Although a redesigned Ford Ranger just hit the European market, Ford is planning on replacing that light-duty truck with an all-new version for 2012. Under development for the global market, the new truck would finally replace the aged U.S.-spec Ranger that has soldiered on for roughly 12 years with just minor updates. Our spy shooters have caught up with a 2012 Ford Ranger prototype in the Alps that gives us a closer look Ford's upcoming entry-level truck.
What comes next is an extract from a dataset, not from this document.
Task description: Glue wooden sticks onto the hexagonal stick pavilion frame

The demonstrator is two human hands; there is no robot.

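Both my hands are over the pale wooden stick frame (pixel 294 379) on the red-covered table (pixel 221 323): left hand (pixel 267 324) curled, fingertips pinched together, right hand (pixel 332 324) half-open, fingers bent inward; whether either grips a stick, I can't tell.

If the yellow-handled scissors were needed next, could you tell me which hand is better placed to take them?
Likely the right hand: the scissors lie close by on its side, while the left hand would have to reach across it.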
Based on Australian-developed T6 architecture, this vehicle is undergoing European testing with heavily modified Mazda BT-50 (Mazda's version of the current Ranger) bodywork. We can see that the windshield has been raked at a steeper angle on this test mule - a move that should help to improve the truck's aerodynamics in the name of fuel efficiency. The wheelbase appears longer and the track wider than the current Ranger, with a heavy-duty rear differential and four-wheel drive appearing to be fitted to this prototype. Both front and rear fenders have been widened with riveted sheetmetal to cover the truck's larger dimensions.
Engine options will likely include Duratorque TDCi four-cylinder turbodiesels in Europe, as well as small-displacement turbocharged gasoline-powered mills. In the U.S., the 2012 Ranger could get the new 1.6L EcoBoost with around 175 hp and similar levels of torque. With crew cab and four-wheel-drive versions inevitable, the 2012 Ranger could help fill the void that the canceled F-100 project left in Ford's North American lineup. The truck should also help combat sales of Volkswagen's upcoming Amarok truck in Europe.
Production of the current Ranger is slated to be terminated in 2011, we'd expect to see the 2012 Ranger in late 2011 or early 2012.